__Task statement__. From the first line to the last, reproduce the data exactly.

(Beginning of Data provided)

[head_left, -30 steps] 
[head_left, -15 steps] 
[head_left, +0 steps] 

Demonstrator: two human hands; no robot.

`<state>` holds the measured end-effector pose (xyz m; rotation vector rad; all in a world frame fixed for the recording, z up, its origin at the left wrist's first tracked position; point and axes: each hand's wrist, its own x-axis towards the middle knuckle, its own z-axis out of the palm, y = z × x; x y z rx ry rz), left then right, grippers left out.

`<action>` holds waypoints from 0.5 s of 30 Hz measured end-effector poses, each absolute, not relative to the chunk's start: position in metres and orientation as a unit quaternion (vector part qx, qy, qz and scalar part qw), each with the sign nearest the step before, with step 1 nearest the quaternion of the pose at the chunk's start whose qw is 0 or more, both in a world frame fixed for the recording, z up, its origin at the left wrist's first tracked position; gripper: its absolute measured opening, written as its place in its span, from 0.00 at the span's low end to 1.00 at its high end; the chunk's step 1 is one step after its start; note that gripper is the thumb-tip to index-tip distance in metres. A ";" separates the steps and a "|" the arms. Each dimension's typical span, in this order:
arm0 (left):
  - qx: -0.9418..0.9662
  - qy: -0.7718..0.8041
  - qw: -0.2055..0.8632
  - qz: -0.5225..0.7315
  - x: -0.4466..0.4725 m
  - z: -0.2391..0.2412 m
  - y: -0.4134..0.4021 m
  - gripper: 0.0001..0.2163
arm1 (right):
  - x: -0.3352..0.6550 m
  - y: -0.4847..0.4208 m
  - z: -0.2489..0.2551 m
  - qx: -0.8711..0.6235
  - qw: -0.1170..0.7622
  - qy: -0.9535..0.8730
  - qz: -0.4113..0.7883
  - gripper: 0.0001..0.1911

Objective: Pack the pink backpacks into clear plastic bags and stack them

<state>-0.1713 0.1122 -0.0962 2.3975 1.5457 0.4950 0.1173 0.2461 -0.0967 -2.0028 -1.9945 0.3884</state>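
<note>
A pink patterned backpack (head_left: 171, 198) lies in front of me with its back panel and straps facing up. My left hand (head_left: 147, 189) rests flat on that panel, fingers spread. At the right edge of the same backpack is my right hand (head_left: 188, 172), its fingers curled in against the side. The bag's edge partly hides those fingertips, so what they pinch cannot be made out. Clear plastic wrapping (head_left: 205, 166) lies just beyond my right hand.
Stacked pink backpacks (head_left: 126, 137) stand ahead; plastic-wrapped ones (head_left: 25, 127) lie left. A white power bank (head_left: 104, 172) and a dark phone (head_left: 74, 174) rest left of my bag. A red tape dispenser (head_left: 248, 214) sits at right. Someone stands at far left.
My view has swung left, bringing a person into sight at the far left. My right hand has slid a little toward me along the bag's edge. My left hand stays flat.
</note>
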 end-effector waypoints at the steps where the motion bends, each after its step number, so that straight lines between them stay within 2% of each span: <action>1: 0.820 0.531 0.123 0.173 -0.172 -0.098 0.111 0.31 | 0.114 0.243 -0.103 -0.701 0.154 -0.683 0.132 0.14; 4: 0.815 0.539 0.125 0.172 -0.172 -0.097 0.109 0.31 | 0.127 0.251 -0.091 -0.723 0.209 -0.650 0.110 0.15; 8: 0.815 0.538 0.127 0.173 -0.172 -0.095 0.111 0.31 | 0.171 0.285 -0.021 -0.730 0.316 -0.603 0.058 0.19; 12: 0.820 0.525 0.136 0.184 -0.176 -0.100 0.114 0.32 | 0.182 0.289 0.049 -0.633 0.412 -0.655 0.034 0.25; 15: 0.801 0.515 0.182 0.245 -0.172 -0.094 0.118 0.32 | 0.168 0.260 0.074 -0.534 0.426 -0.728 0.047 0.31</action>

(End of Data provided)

__Answer section__.
[head_left, -30 steps] 
[head_left, -15 steps] 
[head_left, +0 steps] 

Demonstrator: two human hands; no robot.

`<state>` holds the measured end-effector pose (xyz m; rotation vector rad; all in a world frame fixed for the recording, z up, its origin at the left wrist's first tracked position; point and axes: each hand's wrist, its own x-axis towards the middle knuckle, its own z-axis out of the palm, y = z × x; x y z rx ry rz), left then right, grippers left out.

`<action>` holds waypoints from 0.5 s of 30 Hz measured end-effector poses, each absolute, not relative to the chunk's start: position in metres and orientation as a unit quaternion (vector part qx, qy, qz and scalar part qw), each with the sign nearest the step before, with step 1 nearest the quaternion of the pose at the chunk's start whose qw is 0 or more, both in a world frame fixed for the recording, z up, its origin at the left wrist's first tracked position; gripper: its absolute measured opening, written as its place in its span, from 0.00 at the span's low end to 1.00 at its high end; the chunk's step 1 is one step after its start; note that gripper is the thumb-tip to index-tip distance in metres. A ";" separates the steps and a "|" the arms. Each dimension's typical span, in this order:
arm0 (left):
  - qx: -0.9418..0.9662
  - qy: -0.7718..0.8041
  - qw: -0.2055..0.8632
  - qz: -0.5225..0.7315
  - x: -0.4466..0.4725 m
  - z: -0.2391..0.2412 m
  - y: -0.4134..0.4021 m
  - gripper: 0.0001..0.2163
arm1 (right):
  - x: -0.3352..0.6550 m
  - y: -0.4847..0.4208 m
  - z: -0.2489..0.2551 m
  - qx: -0.8711..0.6235
  - qw: -0.1170..0.7622
  - qy: -0.9535..0.8730
  - qz: -0.4113..0.7883
  - gripper: 0.0001..0.1911

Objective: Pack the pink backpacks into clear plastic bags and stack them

<state>-0.1713 0.1122 -0.0962 2.3975 1.5457 0.4950 0.1173 0.2461 -0.0967 -2.0028 -1.9945 0.3884</state>
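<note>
A pink patterned backpack (head_left: 171, 198) lies in front of me with its back panel and straps facing up. My left hand (head_left: 147, 189) rests flat on that panel, fingers spread. At the right edge of the same backpack is my right hand (head_left: 188, 172), its fingers curled in against the side. The bag's edge partly hides those fingertips, so what they pinch cannot be made out. Clear plastic wrapping (head_left: 205, 166) lies just beyond my right hand.
Stacked pink backpacks (head_left: 126, 137) stand ahead; plastic-wrapped ones (head_left: 25, 127) lie left. A white power bank (head_left: 104, 172) and a dark phone (head_left: 74, 174) rest left of my bag. A red tape dispenser (head_left: 248, 214) sits at right. Someone stands at far left.
My view has swung left, bringing a person into sight at the far left. My right hand has slid a little toward me along the bag's edge. My left hand stays flat.
</note>
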 end-effector waypoints at the steps where the motion bends, each after its step number, so that straight lines between them stay within 2% of each span: <action>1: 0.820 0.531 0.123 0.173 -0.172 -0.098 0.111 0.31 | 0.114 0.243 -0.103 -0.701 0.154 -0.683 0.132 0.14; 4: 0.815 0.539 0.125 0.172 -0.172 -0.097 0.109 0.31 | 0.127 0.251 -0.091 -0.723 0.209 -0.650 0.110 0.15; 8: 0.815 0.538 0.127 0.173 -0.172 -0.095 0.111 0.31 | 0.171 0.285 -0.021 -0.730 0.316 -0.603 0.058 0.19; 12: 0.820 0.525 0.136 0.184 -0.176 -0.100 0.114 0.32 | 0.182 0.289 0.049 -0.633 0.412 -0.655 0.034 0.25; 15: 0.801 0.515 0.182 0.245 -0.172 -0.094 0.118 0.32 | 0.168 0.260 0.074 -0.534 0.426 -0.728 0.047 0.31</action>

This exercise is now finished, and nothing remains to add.